[Task directions]
The answer should consist of each line from the data below that includes "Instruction".

[Opening Provided records section]

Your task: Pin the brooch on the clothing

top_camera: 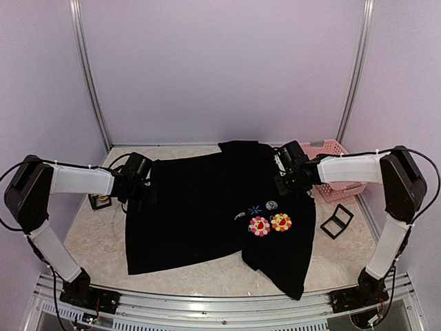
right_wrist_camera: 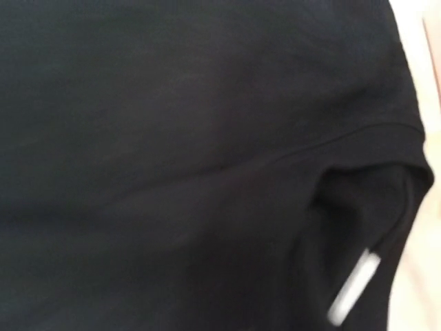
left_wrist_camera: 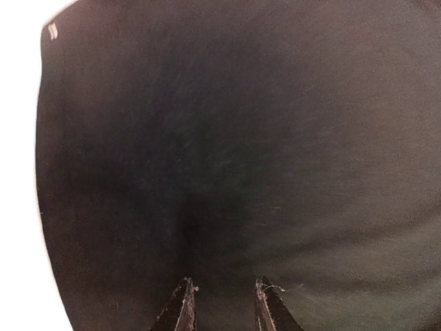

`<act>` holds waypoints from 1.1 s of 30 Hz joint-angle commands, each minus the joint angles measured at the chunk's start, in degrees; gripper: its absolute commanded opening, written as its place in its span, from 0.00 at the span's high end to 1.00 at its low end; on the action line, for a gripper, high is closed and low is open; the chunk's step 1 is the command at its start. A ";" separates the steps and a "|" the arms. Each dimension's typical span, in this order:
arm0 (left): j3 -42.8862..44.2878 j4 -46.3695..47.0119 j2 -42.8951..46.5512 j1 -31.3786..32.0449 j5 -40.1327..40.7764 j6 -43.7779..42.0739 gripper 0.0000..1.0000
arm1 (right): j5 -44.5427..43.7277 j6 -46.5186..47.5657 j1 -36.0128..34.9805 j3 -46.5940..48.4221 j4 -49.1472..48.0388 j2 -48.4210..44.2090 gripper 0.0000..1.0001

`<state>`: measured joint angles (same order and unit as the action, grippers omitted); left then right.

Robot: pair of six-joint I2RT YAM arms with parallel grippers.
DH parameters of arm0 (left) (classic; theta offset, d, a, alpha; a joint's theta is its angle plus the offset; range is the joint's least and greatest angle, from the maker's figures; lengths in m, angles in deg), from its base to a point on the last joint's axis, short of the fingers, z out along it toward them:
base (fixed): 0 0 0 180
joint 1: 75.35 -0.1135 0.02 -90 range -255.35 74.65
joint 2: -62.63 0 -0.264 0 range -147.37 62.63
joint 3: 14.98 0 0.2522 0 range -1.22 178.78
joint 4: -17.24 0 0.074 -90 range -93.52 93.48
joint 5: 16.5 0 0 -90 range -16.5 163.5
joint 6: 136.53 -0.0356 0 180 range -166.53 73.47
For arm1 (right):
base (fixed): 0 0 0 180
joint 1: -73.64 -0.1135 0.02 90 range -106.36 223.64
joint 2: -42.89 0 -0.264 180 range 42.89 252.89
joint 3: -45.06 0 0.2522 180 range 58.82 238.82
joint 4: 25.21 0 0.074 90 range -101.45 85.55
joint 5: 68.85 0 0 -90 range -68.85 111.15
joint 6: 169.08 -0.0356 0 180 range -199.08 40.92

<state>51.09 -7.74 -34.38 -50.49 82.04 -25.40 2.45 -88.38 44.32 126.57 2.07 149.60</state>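
Fingertips (left_wrist_camera: 180,310) of our left gripper (left_wrist_camera: 222,307) stand slightly apart over the left edge of the large black short-sleeved shirt (top_camera: 200,214) spread across the pale table (top_camera: 103,241); whether they pinch cloth, we cannot tell. Our right gripper (top_camera: 283,183) is at its far right edge, jaws unreadable to us.

White-shelled left arm (top_camera: 81,181), right arm (top_camera: 348,168); black joints (top_camera: 401,183), tapered black fingers (left_wrist_camera: 180,309)
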 commanded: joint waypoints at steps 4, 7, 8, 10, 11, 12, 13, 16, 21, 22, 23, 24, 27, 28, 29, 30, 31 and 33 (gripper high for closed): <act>-1.12 -7.12 9.21 14.32 -0.28 0.01 0.73 | 8.78 -14.06 -17.01 -7.86 17.65 -15.26 1.00; -4.45 -8.94 9.05 18.27 -5.19 2.01 0.75 | 10.79 -24.28 -24.60 -11.20 20.34 -16.60 1.00; -6.22 -9.28 8.78 18.89 -5.96 2.78 0.75 | 11.61 -26.94 -26.61 -12.23 20.52 -16.44 1.00; -10.32 -8.25 8.06 19.37 -7.75 5.45 0.77 | 12.82 -33.17 -29.74 -15.14 21.30 -15.71 1.00; -12.76 -6.90 7.92 19.16 -9.72 7.02 0.78 | 13.37 -36.25 -30.93 -17.07 21.24 -15.70 1.00; -15.40 -5.69 8.24 18.68 -10.45 9.21 0.78 | 13.69 -39.55 -32.11 -19.26 21.08 -16.12 1.00; -21.00 -2.19 10.53 16.01 -12.40 14.00 0.78 | 15.02 -47.21 -34.05 -25.32 20.08 -18.12 1.00; -24.77 -4.05 16.18 10.37 -5.80 16.86 0.78 | 16.93 -56.73 -35.92 -33.18 18.84 -22.09 1.00; -29.09 -4.89 24.35 1.03 -0.18 18.75 0.79 | 16.41 -64.06 -36.17 -40.53 22.93 -30.62 1.00; -28.93 -4.75 26.28 0.75 -0.11 18.73 0.79 | 15.24 -65.00 -36.16 -40.47 25.77 -32.86 1.00; -28.42 -4.32 27.55 0.87 -0.31 18.13 0.78 | 13.89 -65.42 -36.16 -40.07 28.19 -34.93 1.00; -27.90 -4.08 28.49 1.32 -0.64 17.49 0.77 | 12.37 -65.44 -36.11 -39.43 30.20 -37.26 1.00; -25.76 -5.58 32.04 3.34 0.94 16.84 0.74 | 9.31 -62.83 -35.70 -36.80 31.17 -43.26 1.00; -24.67 -6.71 32.85 4.00 2.06 16.55 0.72 | 8.58 -61.40 -35.34 -35.57 31.22 -44.53 1.00; -23.43 -7.85 34.13 4.43 3.16 16.38 0.71 | 7.21 -60.13 -34.90 -33.87 31.97 -45.45 1.00; -22.23 -8.67 35.01 4.43 3.72 16.02 0.70 | 6.06 -58.65 -34.29 -32.13 32.55 -46.09 1.00; -21.16 -9.31 35.50 4.19 4.03 15.60 0.69 | 5.08 -57.05 -33.57 -29.99 33.00 -46.42 1.00; -19.29 -9.39 36.39 3.09 3.77 14.16 0.67 | 3.74 -52.71 -31.57 -26.20 32.20 -45.72 1.00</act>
<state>27.20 -15.00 -0.35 -46.53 83.04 -8.95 11.85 -147.63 9.85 92.99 32.06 104.49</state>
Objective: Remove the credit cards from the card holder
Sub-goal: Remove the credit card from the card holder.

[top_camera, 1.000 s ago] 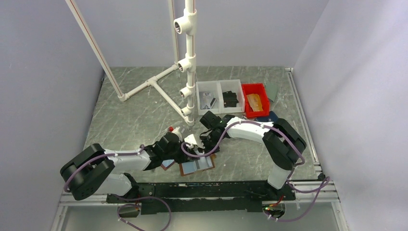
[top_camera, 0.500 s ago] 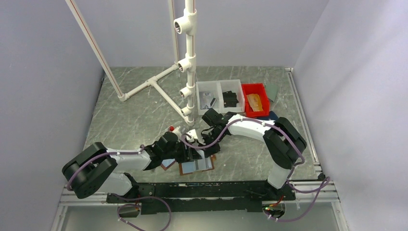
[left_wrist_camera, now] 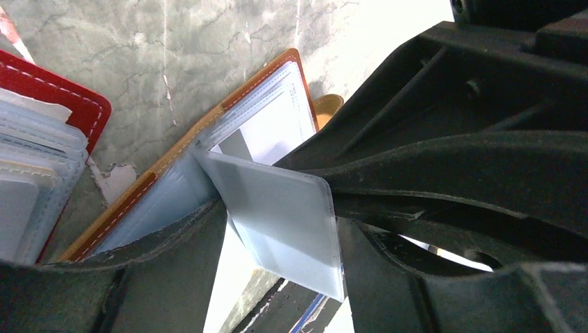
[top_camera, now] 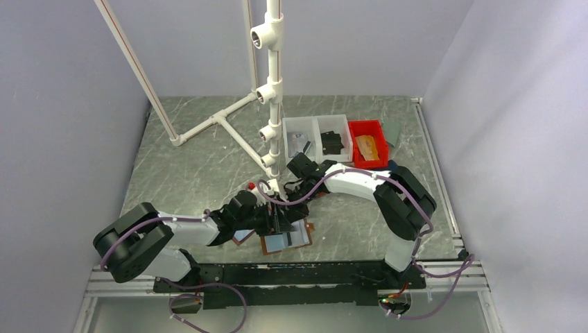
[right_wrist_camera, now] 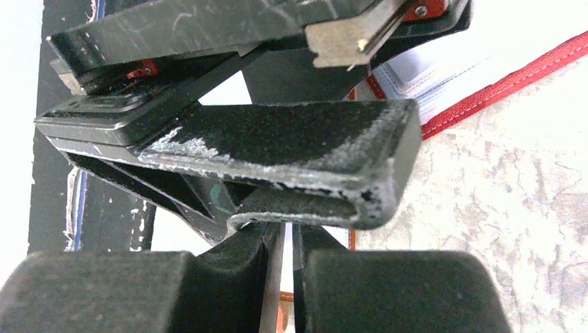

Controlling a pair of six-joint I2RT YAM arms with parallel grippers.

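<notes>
A brown card holder [top_camera: 286, 241] lies open near the front edge. Its clear sleeves show in the left wrist view [left_wrist_camera: 256, 128]. One clear sleeve [left_wrist_camera: 284, 222] stands lifted off the holder. My left gripper [top_camera: 275, 224] is open, with a finger on each side of that sleeve [left_wrist_camera: 281, 267]. My right gripper [top_camera: 283, 208] reaches in from the right. Its jaws are pinched on the sleeve's upper right edge [left_wrist_camera: 326, 186] and look almost closed in the right wrist view [right_wrist_camera: 288, 232]. I cannot see whether the sleeve holds a card.
A red card holder [top_camera: 241, 236] with clear sleeves lies just left of the brown one [left_wrist_camera: 41, 146]. A white pipe stand [top_camera: 274, 104] rises behind. Two white bins [top_camera: 317, 133] and a red bin [top_camera: 367, 144] sit at the back right.
My right gripper has moved left and down onto the brown holder, and now overlaps my left gripper. The left arm has edged slightly right. The holder has stayed put.
</notes>
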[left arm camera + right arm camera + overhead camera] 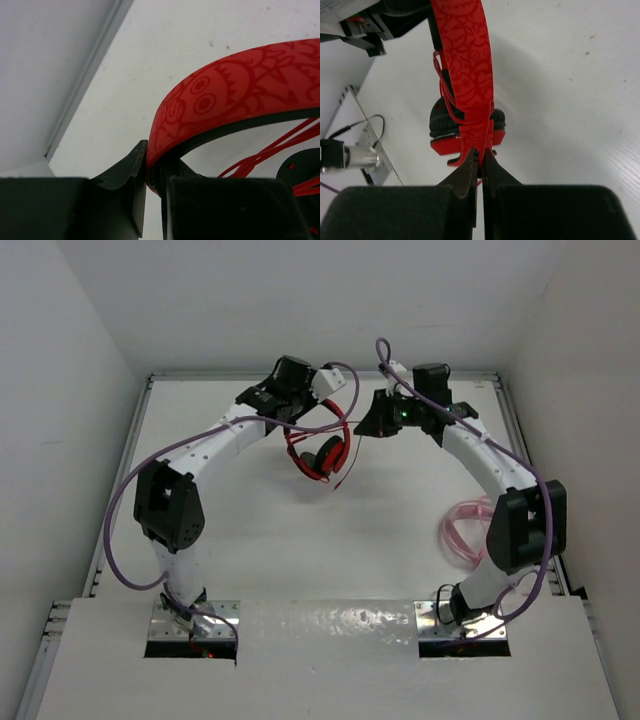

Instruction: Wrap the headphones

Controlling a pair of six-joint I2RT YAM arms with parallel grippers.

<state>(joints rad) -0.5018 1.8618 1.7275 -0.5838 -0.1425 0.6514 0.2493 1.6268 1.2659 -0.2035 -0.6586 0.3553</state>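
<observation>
The headphones [320, 450] hang at frame centre: red patterned headband uppermost, earcups below, thin red cable trailing.

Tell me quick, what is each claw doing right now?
Left gripper: closed, clamping the headphones by the band.
Right gripper: closed, pinching a thin red part of the headphones.

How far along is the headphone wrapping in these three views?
Done: the headphones are held off the table, and several cable strands lie by the headband. In hand: the left gripper clamps the headband; the right gripper pinches the cable. Left: a loose tail hangs below, unwrapped.
</observation>
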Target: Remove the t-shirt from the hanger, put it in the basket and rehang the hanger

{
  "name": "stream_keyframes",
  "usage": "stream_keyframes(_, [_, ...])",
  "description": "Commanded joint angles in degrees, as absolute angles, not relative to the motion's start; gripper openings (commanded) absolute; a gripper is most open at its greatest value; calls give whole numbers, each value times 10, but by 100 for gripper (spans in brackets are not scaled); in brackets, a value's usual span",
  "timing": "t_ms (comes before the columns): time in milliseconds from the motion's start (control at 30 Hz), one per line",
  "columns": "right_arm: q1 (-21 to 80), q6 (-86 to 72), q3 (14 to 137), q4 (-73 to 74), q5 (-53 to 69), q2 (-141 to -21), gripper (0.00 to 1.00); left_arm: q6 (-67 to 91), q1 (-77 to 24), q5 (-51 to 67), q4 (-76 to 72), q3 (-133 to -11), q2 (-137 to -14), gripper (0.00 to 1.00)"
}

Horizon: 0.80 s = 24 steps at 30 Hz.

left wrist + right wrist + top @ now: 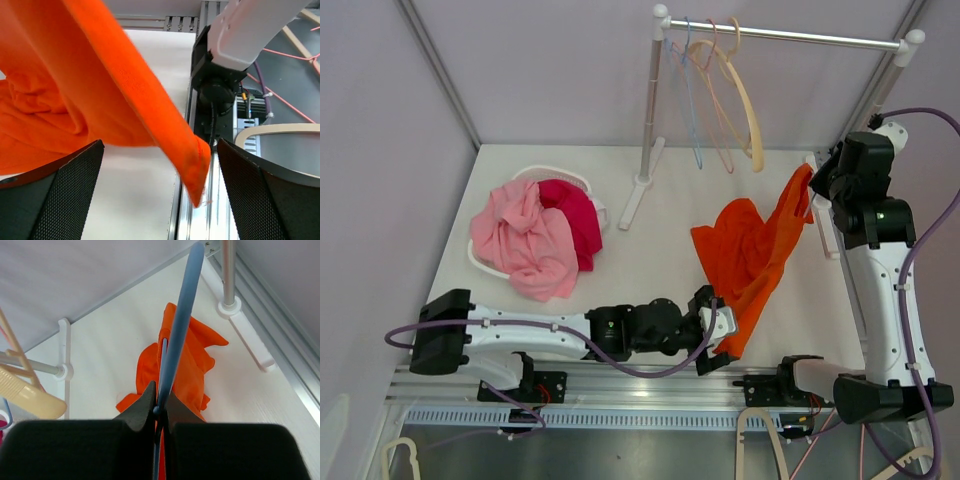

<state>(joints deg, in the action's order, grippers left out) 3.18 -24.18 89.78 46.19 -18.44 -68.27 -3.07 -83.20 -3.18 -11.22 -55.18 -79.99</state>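
In the top view you see the orange t-shirt (750,255) stretched above the right half of the counter (650,270). Its upper corner is lifted at the right gripper (817,188) near the right edge, and its lower corner is at the left gripper (720,335) by the near edge. That view does not settle either gripper's state. The right wrist view does: the right gripper is clamped on a blue hanger (181,320), with the t-shirt bunched beyond it. The left wrist view shows the left gripper's fingers (65,200) wide apart, the hem dangling between them unpinched. Only the top view gives you the clothes rack (780,35) at the far edge and the laundry basket (575,180) of pink garments (525,245) towards the left edge.
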Motion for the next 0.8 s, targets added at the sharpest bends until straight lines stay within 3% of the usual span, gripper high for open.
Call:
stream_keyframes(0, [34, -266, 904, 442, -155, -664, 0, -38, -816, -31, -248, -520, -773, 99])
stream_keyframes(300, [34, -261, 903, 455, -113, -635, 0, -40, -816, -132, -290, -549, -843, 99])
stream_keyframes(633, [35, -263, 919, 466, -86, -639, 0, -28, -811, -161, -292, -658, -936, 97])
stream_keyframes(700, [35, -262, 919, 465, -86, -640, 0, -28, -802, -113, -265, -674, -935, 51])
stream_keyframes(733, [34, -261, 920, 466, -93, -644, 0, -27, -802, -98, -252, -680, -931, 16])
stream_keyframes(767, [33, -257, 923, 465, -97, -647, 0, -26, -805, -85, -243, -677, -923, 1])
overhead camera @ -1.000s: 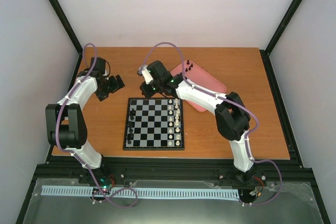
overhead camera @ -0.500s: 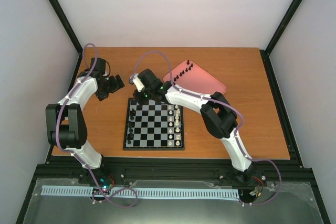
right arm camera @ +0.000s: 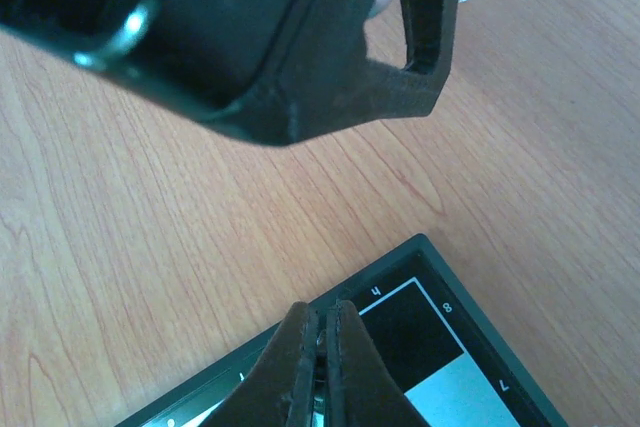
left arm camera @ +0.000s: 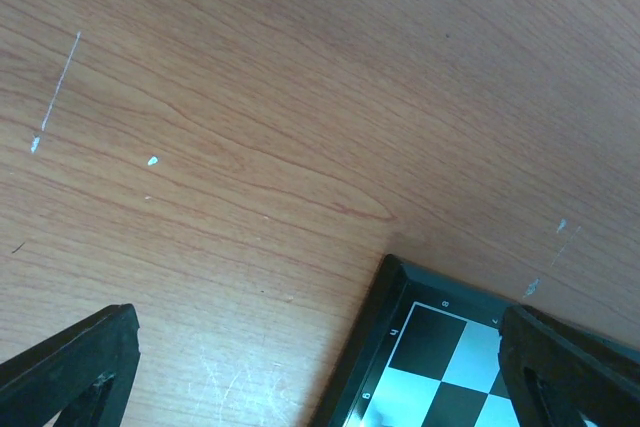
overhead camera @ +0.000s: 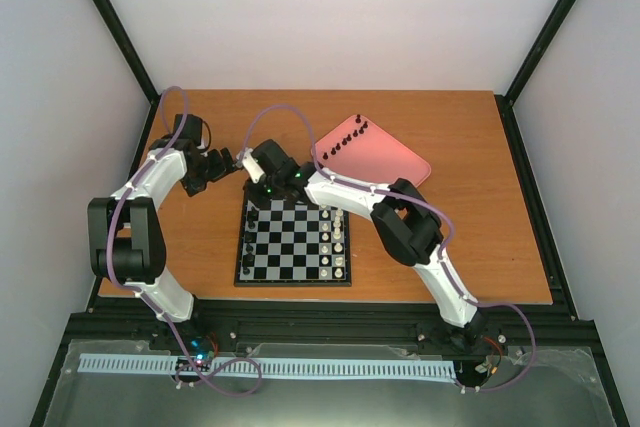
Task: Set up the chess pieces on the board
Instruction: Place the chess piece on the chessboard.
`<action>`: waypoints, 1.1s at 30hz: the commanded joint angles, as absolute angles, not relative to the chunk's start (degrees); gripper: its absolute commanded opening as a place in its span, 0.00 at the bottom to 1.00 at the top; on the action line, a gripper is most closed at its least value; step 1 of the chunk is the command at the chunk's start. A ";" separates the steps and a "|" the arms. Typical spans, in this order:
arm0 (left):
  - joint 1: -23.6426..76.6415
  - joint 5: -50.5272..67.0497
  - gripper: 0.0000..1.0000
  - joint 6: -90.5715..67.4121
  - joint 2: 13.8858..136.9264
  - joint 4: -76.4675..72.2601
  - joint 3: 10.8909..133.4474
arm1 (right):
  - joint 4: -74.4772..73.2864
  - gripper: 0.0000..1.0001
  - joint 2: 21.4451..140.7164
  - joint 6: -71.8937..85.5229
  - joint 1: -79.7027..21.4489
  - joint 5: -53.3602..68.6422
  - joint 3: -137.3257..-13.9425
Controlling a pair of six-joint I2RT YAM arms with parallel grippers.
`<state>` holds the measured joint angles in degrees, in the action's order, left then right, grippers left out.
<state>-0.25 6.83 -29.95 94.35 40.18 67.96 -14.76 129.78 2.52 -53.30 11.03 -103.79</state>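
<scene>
Tiny black pieces (overhead camera: 250, 232) stand in a row down the left side of the checkered board (overhead camera: 293, 252), which lies flat in the middle of the wooden counter (overhead camera: 190, 237). More wait on the smooth pink tray (overhead camera: 400, 162) behind it. The right gripper (right arm camera: 321, 317) is pinched tight over the board's far left corner, maybe to set one down. I cannot tell if it holds any. The left gripper (left arm camera: 320, 357) hangs wide apart beside it.

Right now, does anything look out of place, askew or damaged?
Nothing spilled or broken. A row of black chess pieces stands on the pink tray, not on the board; the table carries pale scratches and flecks.
</scene>
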 commanded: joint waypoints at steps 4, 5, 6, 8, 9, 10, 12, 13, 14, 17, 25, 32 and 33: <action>-0.01 6.01 1.00 -28.59 92.41 39.34 67.87 | -12.57 0.03 131.67 2.20 -54.31 11.11 -104.93; -0.02 5.94 1.00 -28.57 92.34 39.34 67.85 | -12.51 0.03 131.88 2.20 -54.32 11.12 -104.90; -0.05 5.83 1.00 -28.53 92.27 39.36 67.79 | -12.36 0.03 132.12 2.20 -54.32 11.08 -104.88; -0.08 5.77 1.00 -28.35 92.14 39.38 67.62 | -12.08 0.03 132.36 2.20 -54.32 11.02 -104.82; -0.05 5.70 1.00 -28.31 92.08 39.39 67.47 | -11.98 0.03 132.52 2.20 -54.32 10.84 -104.79; -0.01 5.64 1.00 -28.30 92.05 39.38 67.30 | -11.88 0.03 132.61 2.08 -54.32 10.80 -104.68; -0.04 5.65 1.00 -28.30 91.99 39.29 66.80 | -11.78 0.03 132.90 1.95 -54.32 10.77 -104.64; -0.05 5.70 1.00 -28.24 91.95 39.31 66.61 | -11.80 0.03 133.02 1.87 -54.31 10.73 -104.66; -0.05 5.71 1.00 -28.22 91.98 39.29 66.48 | -11.68 0.03 133.20 1.85 -54.32 10.53 -104.63; 0.00 5.64 1.00 -27.96 91.96 39.29 66.24 | -11.52 0.03 133.55 1.64 -54.32 9.90 -104.57; -0.05 5.79 1.00 -27.78 92.19 39.11 65.87 | -11.09 0.03 134.26 1.49 -54.32 9.21 -104.32; -0.03 6.18 1.00 -27.82 92.53 38.99 65.79 | -11.09 0.03 133.89 1.02 -54.30 8.23 -103.34; 0.00 6.16 1.00 -27.78 92.66 38.98 65.79 | -11.00 0.04 133.72 0.97 -54.24 8.39 -103.09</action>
<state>-0.25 6.00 -28.67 93.56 40.01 65.93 -12.62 133.36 2.07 -53.69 9.39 -103.79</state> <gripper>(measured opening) 0.997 0.033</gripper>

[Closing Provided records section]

[Answer to the exercise]
Instruction: Wrap the headphones
Instruction: Place the chess piece on the chessboard.

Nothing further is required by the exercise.